Physician and Pastor – Co-Laborers Part 1: A Truncated View of Man and Medicine
Dr. Terrell is Assistant Professor of Family Medicine at McLeod Regional Medical Center in Florence, South Carolina.
The scene is Vienna, in the Austro-Hungarian empire. The time is the 1840’s. The chief character is the legendary Hungarian obstetrician Ignaz Semmeiweis. He is self-perceived as an outsider. His German is poor; he does not write well in that language. Obstetrics is a field held in low esteem in medicine at that time. The moment is his “Eureka” experience, in which he has put together evidence that illuminates why so many women are dying from childbed fever in the Vienna General Hospital, where he heads one of the two divisions of obstetrics. Though he has never seen a germ, he has reasoned that some infectious principle is being transmitted from the autopsy rooms up to the delivery rooms, on the hands of the obstetricians. The student doctors are required to do autopsies on all of their patients who die. They do plenty of autopsies. The midwives who deliver in another division in the hospital do not do autopsies. The maternal mortality rate in the midwifery division is about 1%. In the division headed by Semmelweis the maternal mortality rate is 18%. Mothers who deliver at home or in an alleyway have a very low mortality rate.
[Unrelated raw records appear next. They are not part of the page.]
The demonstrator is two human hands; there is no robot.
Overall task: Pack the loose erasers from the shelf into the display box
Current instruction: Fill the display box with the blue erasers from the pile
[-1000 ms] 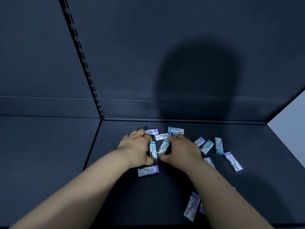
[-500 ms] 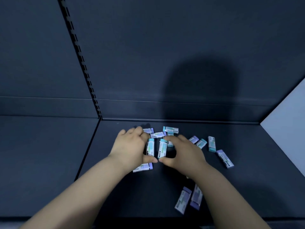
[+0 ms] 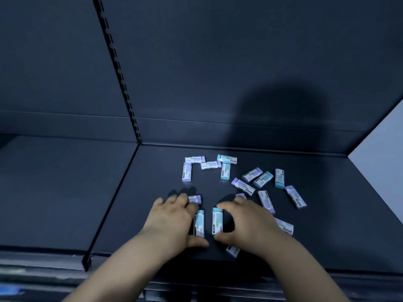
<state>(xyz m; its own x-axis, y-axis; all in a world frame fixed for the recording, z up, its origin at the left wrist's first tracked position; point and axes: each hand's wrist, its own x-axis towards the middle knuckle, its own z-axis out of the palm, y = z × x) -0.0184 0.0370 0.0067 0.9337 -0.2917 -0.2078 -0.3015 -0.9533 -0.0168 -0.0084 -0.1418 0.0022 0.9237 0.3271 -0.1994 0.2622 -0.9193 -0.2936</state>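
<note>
Several small white erasers with teal or purple ends lie loose on the dark shelf (image 3: 327,225). My left hand (image 3: 172,221) pinches one teal-ended eraser (image 3: 199,223) lengthwise between forefinger and thumb. Beside it, my right hand (image 3: 246,221) pinches a second teal-ended eraser (image 3: 217,221) the same way. The two erasers stand parallel, a small gap apart, near the shelf's front. A purple-ended eraser (image 3: 194,199) lies by my left fingertips. A cluster of erasers (image 3: 210,165) sits further back and others (image 3: 263,179) spread to the right. No display box is in view.
A slotted upright rail (image 3: 122,83) and a divider line separate this shelf from a bare dark shelf (image 3: 54,192) on the left. A pale side panel (image 3: 383,153) bounds the right. More erasers (image 3: 283,225) lie partly under my right wrist.
Both hands have drawn back from the rear cluster toward the shelf's front edge, each bringing its teal-ended eraser along. The erasers at the back now lie uncovered.
</note>
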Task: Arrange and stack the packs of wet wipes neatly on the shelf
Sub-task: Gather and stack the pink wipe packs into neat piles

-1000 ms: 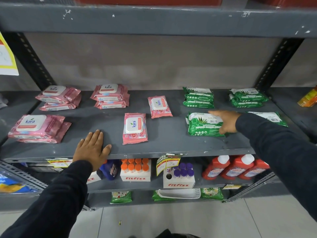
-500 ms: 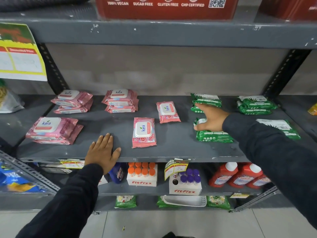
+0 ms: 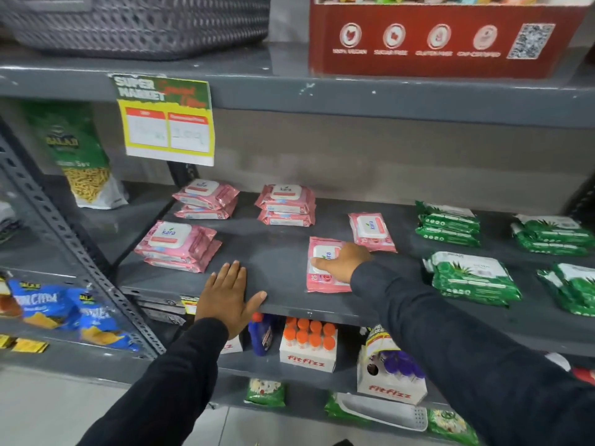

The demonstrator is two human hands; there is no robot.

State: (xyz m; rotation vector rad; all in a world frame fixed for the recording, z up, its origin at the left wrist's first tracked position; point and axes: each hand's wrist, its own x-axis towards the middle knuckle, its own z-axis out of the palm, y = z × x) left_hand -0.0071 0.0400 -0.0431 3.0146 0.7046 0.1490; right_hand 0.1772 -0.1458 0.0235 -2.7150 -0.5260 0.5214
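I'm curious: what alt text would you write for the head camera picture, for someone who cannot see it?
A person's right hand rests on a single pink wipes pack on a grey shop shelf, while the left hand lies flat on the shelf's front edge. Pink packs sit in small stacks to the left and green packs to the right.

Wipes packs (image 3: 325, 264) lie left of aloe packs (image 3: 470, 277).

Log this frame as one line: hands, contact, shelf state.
right hand: flat on single pink pack, no grasp seen | left hand: flat on shelf front edge, empty | green packs: untouched
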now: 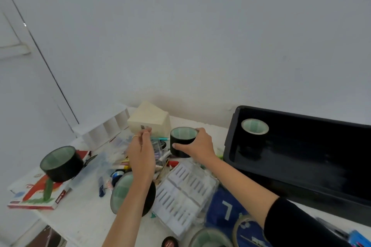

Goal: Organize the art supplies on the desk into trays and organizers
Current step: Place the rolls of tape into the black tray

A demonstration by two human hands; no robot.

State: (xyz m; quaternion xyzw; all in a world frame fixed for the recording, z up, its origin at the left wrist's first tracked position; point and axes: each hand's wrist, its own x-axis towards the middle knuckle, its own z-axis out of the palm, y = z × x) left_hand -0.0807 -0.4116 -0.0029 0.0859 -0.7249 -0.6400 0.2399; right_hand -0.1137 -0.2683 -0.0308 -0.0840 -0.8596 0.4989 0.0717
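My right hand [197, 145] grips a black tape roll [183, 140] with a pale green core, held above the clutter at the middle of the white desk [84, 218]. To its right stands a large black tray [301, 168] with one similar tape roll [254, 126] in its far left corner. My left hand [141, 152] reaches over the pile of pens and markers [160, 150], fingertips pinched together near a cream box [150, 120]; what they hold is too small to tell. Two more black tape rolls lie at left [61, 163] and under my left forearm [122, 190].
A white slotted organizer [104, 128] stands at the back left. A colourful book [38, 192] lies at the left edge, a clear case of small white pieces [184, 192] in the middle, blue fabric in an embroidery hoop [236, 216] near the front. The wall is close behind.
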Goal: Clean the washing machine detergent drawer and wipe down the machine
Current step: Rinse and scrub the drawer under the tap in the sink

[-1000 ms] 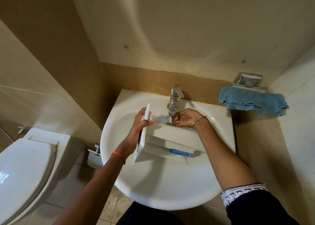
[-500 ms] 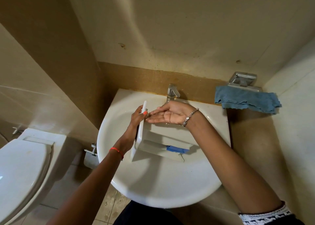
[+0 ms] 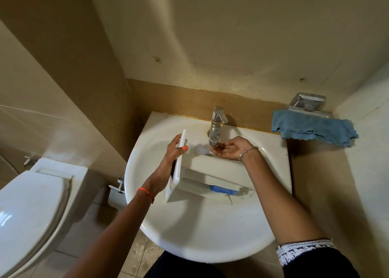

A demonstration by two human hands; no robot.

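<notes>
Head view: left hand (image 3: 175, 151) clamps the drawer (image 3: 202, 180); right hand (image 3: 228, 149), cupped and empty, under the tap (image 3: 215, 130); better tilt the drawer toward the water.

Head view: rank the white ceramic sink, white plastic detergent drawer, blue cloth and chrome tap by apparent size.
1. White ceramic sink
2. White plastic detergent drawer
3. Blue cloth, though it lies farther away
4. Chrome tap

Half a second ago the right hand (image 3: 228, 149) lay flat, palm up, over the drawer (image 3: 210, 176). Now it sits cupped right under the tap (image 3: 215, 130) spout, back where it was a second ago, beside the drawer's far end.
</notes>
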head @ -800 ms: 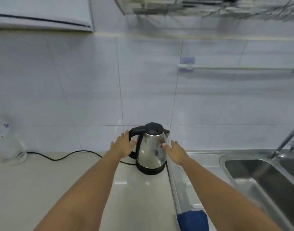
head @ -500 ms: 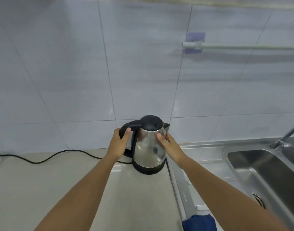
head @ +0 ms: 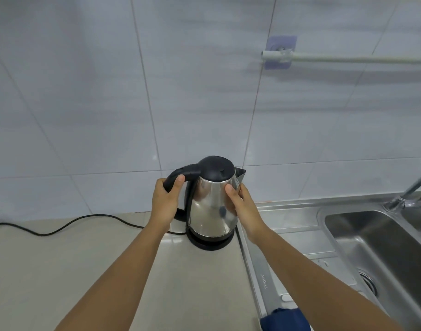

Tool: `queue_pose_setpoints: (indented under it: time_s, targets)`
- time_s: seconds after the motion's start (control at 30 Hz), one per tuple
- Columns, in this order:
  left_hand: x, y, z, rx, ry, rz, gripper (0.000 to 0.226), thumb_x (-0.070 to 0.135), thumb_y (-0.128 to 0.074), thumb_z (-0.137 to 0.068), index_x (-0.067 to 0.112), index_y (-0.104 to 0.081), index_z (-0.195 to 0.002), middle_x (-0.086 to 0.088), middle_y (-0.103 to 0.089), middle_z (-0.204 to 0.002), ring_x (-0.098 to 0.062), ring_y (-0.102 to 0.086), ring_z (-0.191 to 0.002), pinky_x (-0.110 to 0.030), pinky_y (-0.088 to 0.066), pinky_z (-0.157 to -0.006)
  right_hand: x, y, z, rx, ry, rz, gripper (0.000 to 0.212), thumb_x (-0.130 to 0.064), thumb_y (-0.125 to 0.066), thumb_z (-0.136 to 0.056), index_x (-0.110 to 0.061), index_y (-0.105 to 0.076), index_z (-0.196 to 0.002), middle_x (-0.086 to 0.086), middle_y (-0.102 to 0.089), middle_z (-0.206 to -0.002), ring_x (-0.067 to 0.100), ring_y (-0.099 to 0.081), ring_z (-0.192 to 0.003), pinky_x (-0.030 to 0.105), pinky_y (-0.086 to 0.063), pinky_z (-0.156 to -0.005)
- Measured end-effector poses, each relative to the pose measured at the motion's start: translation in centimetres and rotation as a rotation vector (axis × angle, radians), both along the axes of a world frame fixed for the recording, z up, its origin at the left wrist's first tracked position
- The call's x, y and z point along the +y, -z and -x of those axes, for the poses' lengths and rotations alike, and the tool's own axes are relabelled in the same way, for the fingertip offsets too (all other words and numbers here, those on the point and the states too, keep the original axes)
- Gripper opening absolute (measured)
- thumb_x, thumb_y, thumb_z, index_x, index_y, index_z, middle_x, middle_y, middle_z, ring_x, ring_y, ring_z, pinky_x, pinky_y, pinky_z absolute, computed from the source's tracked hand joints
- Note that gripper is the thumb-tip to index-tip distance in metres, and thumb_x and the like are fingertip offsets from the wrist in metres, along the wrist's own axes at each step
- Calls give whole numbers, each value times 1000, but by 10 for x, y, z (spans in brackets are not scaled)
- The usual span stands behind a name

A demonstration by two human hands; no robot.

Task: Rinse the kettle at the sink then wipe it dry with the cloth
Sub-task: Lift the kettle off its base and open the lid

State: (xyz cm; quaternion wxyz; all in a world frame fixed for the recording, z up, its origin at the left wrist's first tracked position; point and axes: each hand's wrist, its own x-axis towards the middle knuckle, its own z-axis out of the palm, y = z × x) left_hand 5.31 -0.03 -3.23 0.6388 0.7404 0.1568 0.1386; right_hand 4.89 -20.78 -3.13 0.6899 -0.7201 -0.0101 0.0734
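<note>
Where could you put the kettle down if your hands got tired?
Bare counter left of the kettle, in front of the black cord. Also the steel drainboard between kettle and sink. The near edge by the blue cloth is crowded.

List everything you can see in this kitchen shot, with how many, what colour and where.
kettle: one, steel with black lid and handle, on its base
base: one, black, on the counter beside the sink unit
cord: one, black, running left along the counter
counter: one, beige, lower left
sink: one, steel, right
tap: one, metal, far right
rail: one, white, on the tiled wall
cloth: one, dark blue, bottom edge
left hand: gripping the handle
right hand: against the kettle body
</note>
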Motion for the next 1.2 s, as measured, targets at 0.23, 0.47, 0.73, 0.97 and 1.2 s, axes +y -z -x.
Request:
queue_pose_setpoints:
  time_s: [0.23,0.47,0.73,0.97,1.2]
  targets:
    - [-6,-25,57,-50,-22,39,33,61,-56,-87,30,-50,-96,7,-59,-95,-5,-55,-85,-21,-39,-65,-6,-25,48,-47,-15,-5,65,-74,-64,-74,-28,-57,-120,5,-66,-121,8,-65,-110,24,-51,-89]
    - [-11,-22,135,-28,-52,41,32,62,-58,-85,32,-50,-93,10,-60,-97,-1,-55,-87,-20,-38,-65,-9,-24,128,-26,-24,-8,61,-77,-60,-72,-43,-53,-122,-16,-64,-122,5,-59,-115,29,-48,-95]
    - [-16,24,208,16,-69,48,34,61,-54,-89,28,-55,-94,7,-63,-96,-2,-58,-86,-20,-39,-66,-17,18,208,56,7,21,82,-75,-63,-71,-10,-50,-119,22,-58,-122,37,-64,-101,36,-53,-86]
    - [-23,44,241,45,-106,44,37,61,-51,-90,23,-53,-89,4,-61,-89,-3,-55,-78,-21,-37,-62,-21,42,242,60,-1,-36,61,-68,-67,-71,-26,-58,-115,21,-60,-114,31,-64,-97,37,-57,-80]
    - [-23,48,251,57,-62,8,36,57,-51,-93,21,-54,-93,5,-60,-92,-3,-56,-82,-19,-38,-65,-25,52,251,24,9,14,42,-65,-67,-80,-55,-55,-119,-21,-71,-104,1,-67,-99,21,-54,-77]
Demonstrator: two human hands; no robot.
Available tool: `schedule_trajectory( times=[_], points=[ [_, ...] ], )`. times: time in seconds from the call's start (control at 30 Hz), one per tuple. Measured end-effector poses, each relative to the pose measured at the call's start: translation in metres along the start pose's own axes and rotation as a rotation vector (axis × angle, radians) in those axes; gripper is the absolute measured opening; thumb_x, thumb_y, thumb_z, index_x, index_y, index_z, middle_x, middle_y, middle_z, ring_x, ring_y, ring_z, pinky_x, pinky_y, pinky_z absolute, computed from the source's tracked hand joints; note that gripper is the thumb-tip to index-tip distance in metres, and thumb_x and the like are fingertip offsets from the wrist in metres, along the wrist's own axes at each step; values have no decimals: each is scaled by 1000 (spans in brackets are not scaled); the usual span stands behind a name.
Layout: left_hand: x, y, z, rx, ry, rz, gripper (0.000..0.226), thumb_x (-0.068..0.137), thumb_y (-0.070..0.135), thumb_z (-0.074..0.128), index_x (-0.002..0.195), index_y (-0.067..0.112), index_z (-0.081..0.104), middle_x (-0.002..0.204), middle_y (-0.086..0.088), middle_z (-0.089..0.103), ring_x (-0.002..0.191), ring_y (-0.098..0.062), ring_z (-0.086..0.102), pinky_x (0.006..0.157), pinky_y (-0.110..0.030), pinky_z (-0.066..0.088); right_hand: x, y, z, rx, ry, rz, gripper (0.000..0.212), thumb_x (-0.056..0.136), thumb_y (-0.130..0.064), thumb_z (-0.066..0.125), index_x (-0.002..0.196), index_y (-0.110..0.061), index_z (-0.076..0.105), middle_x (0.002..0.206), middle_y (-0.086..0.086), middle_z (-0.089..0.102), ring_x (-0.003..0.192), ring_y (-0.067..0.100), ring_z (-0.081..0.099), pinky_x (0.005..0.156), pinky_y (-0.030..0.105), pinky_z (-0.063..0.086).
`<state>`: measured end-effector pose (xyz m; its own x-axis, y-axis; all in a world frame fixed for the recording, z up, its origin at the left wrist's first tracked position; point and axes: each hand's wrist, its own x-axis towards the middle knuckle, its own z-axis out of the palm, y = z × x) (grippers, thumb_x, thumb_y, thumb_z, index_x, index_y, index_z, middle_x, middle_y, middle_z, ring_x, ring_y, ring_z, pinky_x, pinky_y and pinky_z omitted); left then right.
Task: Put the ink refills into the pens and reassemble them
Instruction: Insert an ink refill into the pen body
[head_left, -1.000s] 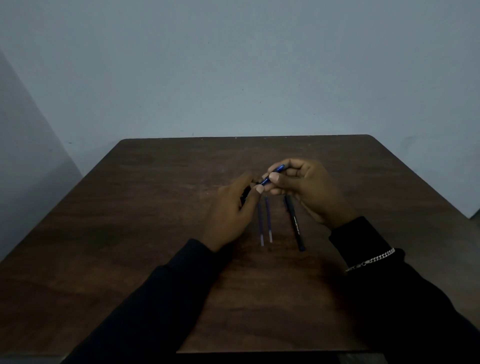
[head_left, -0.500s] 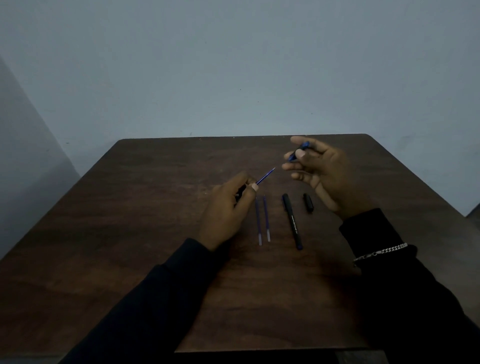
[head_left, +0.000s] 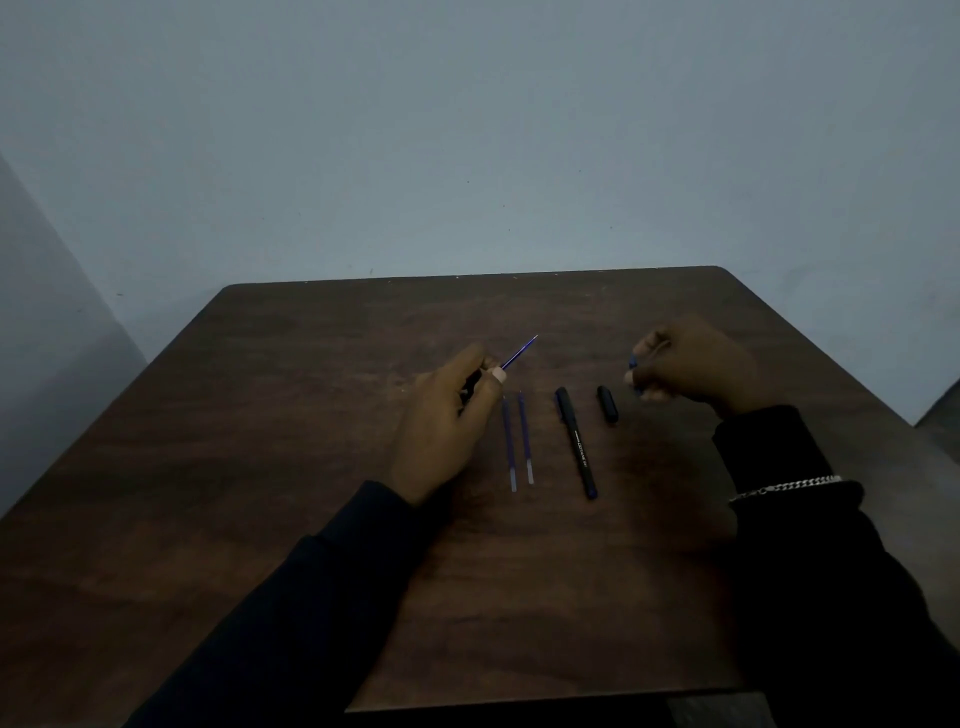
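Fingers of the left grip curl round a pen barrel, a blue refill sticking out; the right grip pinches a blue tip. Between them on the tabletop lie two refills, a black pen and a cap.

The left hand curls over a dark barrel, so only a sliver of it shows between the fingers. The spot where the refill enters the barrel is covered. The right hand is blurred. The blue piece pinched in it sits mostly behind the fingertips, and its shape is unclear. The white print on the pen is too small to read. The left sleeve and right sleeve run off the bottom edge and cover parts of the table's near edge. The table's near corners are cut off. The bracelet shows only its upper side.
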<state>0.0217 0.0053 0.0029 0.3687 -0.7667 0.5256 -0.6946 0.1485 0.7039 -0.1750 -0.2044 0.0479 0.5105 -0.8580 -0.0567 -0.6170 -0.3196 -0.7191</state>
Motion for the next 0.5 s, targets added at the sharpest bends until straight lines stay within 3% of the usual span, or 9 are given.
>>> schedule_trajectory(
  times=[0.23,0.4,0.5],
  points=[
    [-1,2,-2,-5,5,-12,25,110,20,54,85,16,57,68,0,53,61,-7,49,56,-23,37,2,0,7,-56,-120,94,18,80,7,80,94,11,70,61,7,74,51,20,72,53,28,60],
    [-1,7,-3,6,-1,-12,25,110,18,54,85,17,57,68,9,51,61,-4,49,56,-16,35,5,0,12,-99,-106,134,9,79,2,83,84,3,75,59,7,73,50,18,72,46,25,56],
    [-1,8,-4,10,1,-8,25,110,17,54,85,16,57,67,10,49,60,-4,48,56,-15,35,5,-1,16,-121,-103,146,9,79,1,83,79,-1,75,69,12,76,51,18,73,46,24,55]
  ],
)
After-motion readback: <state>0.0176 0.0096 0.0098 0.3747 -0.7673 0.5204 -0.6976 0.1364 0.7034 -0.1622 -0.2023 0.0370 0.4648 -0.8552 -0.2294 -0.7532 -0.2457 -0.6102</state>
Dr. Semmelweis institutes a rule: doctors in his division must wash their hands in chlorine water before delivering a baby. The mortality rate falls to about 1.5% or so. Dr. Semmelweis presents his findings verbally, perhaps clumsily. He is presenting the germ theory of disease to the big-wigs in the “ivory tower.” His theory competes with other current theories including constitutional causes and seasonal miasmas. His theory is rejected and he ultimately leaves Vienna to return to Budapest where he dies a few years later.
Sherwin Nuland in his book, Doctors, in a chapter on the unfortunate story of Ignaz Semmelweis says, “Even had Semmelweis’ explanation of seasonal variations [that is, how they fit into his theory] been generally available, however, it is doubtful that it would have been accepted. No matter the progress that had by then been made in pathologic anatomy and physical diagnosis, Western medicine still lived with various stunted vestiges of ancient theories of disease etiology, like miasmas and vague constitutional imbalances. Concepts of single causative agents, which would enter the arena with the advent of the germ theory less than two decades later, were only barely construed, if at all. There was little precedent for a doctrine that invoked the direct action of invisible particles of putrid organic matter. To many critics, it would take a leap of faith which they were unable or unwilling to make.”1
Not long after his death Semmelweis was proven very substantially correct. The germ theory took root. It is a powerful concept. Great things have been accomplished in medicine by application of this theory. Ask today what the cause of pulmonary tuberculosis is, and nearly every physician will answer, “Mycobacterium TB” or one of the other Mycobacteriaceae. More than just for infectious disease, the germ theory is typical of a set of models which posit a material cause for each disease.
THE MEDICAL MODEL OF DISEASE
Common to these models is the idea that each disease is caused by an unbidden, alien, and usually unseen agent which invades a person against his will. The job of medicine is to find the alien and cut it out surgically or poison it out medically. Preventive medicine is supposed to lock out the alien substance or to lock it up harmlessly – be it cholesterol, elevated blood glucose, uric acid, or a developing nest of malignant cells. The patient’s job is rather passive in all of this. The patient is basically to hold still while the doctor identifies and destroys the invader. The whole idea of prevention or therapy is to change as little of the person as possible. Only the invader needs to be destroyed. The person’s attitudes, beliefs, motives, loyalties, or character are largely incidental to the process.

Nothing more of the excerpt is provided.